CSEP 590B Explainable AI
General Information
Lecture time: Tuesdays, 6:30-9:20 pm
Location: Bill & Melinda Gates Center (CSE2) G10
Instructors: Su-In Lee and Ian Covert
Teaching assistants: Hugh Chen and Chris Lin
Office hours
Su-In Lee: Thursdays 5:00-6:00pm @ Zoom
Ian Covert: Sundays 8:00-9:00pm @ Zoom
Hugh Chen: Tuesdays 5:30-6:30pm @ Gates 131
Chris Lin: Fridays 4:30-5:30pm @ Zoom
*Note about the course materials
If you are teaching an XAI course and want to use any of our course materials, please feel free to reach out to us. We designed our slides and homeworks from scratch, and we hope they can be useful to many students and researchers working in this area.
Overview
This course is about explainable artificial intelligence (XAI), a subfield of machine learning that provides transparency for complex models.
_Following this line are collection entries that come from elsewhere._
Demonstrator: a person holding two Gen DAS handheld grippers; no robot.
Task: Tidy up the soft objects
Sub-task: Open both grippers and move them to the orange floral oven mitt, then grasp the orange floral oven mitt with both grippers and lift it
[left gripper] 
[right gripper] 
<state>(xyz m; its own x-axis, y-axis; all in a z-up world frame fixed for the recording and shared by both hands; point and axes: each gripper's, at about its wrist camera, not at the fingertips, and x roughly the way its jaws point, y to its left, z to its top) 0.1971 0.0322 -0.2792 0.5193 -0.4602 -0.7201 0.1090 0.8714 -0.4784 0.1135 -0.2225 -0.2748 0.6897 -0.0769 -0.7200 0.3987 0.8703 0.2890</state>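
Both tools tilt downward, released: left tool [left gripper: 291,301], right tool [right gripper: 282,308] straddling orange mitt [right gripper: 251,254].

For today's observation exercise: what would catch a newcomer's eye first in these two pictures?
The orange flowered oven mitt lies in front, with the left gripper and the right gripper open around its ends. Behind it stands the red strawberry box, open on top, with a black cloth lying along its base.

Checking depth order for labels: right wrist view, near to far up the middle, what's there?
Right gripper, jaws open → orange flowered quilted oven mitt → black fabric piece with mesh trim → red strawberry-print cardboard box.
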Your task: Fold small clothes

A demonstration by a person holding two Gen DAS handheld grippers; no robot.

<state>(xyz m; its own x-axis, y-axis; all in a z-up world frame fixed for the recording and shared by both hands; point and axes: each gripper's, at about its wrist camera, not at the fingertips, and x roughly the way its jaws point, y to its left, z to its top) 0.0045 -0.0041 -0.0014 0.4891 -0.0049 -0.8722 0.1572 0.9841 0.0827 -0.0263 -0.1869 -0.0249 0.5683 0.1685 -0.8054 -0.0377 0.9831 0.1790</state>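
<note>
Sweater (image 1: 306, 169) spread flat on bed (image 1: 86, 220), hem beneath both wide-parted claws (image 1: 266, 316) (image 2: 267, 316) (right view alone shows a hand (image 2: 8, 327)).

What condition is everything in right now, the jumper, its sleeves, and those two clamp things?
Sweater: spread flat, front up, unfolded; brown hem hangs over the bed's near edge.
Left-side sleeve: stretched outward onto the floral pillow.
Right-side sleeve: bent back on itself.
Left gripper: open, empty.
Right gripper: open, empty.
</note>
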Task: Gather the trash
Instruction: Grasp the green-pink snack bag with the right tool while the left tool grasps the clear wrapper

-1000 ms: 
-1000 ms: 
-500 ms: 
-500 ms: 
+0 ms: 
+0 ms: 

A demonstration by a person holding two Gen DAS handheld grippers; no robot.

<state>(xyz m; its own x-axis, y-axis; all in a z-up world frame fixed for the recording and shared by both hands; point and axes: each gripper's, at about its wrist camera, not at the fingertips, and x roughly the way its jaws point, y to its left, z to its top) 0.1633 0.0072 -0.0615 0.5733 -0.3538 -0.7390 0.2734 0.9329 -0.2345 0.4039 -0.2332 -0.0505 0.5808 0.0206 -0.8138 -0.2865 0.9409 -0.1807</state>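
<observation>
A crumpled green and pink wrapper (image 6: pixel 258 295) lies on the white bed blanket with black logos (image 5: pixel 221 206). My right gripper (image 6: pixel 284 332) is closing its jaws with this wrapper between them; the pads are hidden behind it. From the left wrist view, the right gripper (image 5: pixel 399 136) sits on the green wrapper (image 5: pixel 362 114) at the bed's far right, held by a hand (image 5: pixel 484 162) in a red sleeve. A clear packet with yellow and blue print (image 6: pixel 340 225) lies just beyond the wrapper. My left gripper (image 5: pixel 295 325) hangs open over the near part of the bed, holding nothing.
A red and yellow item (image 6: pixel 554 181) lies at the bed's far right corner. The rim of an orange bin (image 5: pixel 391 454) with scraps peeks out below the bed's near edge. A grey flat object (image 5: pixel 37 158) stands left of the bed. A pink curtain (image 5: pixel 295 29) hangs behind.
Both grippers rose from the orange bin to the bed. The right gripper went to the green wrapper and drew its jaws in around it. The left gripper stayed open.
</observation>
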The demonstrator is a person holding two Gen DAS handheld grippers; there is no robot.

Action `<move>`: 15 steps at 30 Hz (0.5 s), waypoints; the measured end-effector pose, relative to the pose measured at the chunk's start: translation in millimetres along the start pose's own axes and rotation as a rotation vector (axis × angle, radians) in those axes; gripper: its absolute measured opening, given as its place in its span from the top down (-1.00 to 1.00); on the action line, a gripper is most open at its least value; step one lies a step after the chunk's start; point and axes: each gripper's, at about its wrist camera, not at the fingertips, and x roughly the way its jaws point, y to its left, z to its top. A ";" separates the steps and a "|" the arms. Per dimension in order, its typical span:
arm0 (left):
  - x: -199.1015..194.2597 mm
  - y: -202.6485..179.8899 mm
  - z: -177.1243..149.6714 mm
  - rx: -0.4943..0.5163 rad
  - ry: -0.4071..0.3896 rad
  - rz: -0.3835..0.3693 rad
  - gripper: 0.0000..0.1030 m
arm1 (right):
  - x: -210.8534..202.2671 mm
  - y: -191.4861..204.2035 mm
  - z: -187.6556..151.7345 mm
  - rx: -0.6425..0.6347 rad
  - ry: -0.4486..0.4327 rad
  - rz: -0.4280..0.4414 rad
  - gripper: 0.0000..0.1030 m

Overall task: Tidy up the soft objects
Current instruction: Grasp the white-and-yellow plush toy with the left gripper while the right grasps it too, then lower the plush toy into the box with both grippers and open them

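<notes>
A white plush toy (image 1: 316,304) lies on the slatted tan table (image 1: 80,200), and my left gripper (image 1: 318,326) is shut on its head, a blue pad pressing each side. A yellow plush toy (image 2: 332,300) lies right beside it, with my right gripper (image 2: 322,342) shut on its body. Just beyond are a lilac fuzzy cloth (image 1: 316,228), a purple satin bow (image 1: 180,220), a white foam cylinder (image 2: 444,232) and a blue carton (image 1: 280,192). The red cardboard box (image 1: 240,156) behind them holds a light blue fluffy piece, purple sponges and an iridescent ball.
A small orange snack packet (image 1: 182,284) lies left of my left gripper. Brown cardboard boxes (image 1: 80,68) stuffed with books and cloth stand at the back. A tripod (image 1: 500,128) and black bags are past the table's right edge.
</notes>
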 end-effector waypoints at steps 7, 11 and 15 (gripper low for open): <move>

Modern machine learning relies heavily on black-box models like tree ensembles and deep neural networks; these models provide state-of-the-art accuracy, but they make it difficult to understand the features, concepts, and data examples that drive their predictions. As a consequence, it's difficult for users, experts, and organizations to trust such models, and it's challenging to learn about the underlying processes we're modeling.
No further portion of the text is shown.